TO DO =
Which of the lines below holds the string "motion"? Copy every line that does.

DATA SEGMENT =
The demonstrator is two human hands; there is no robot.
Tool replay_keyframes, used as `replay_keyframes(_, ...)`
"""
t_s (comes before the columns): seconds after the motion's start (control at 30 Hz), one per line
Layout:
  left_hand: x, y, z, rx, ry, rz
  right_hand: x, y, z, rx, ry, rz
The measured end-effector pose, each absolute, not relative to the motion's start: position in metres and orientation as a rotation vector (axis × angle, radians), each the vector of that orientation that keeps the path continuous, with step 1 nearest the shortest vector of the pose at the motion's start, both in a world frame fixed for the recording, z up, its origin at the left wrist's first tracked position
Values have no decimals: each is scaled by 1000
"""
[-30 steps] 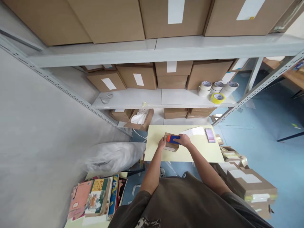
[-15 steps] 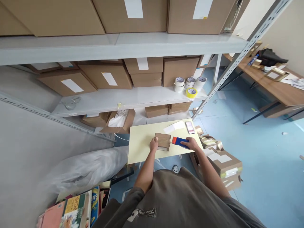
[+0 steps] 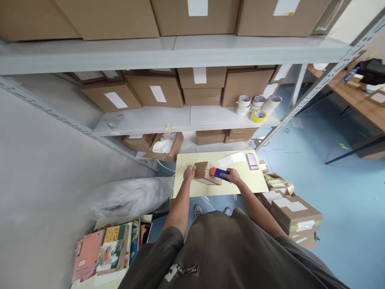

ANSWER TO THIS TASK =
t_s (comes before the columns): seconds after the motion's start (control at 30 Hz), one per line
The measured end-effector pose, each absolute, not relative to the motion's start: position in metres and orientation as a rotation vector (axis × angle, radians), each the vector of that orientation that keeps the path continuous, with step 1 nearest the shortest vector of the pose at the motion's start, both in a world frame fixed for the recording, z up, its origin at the left wrist's first tracked position

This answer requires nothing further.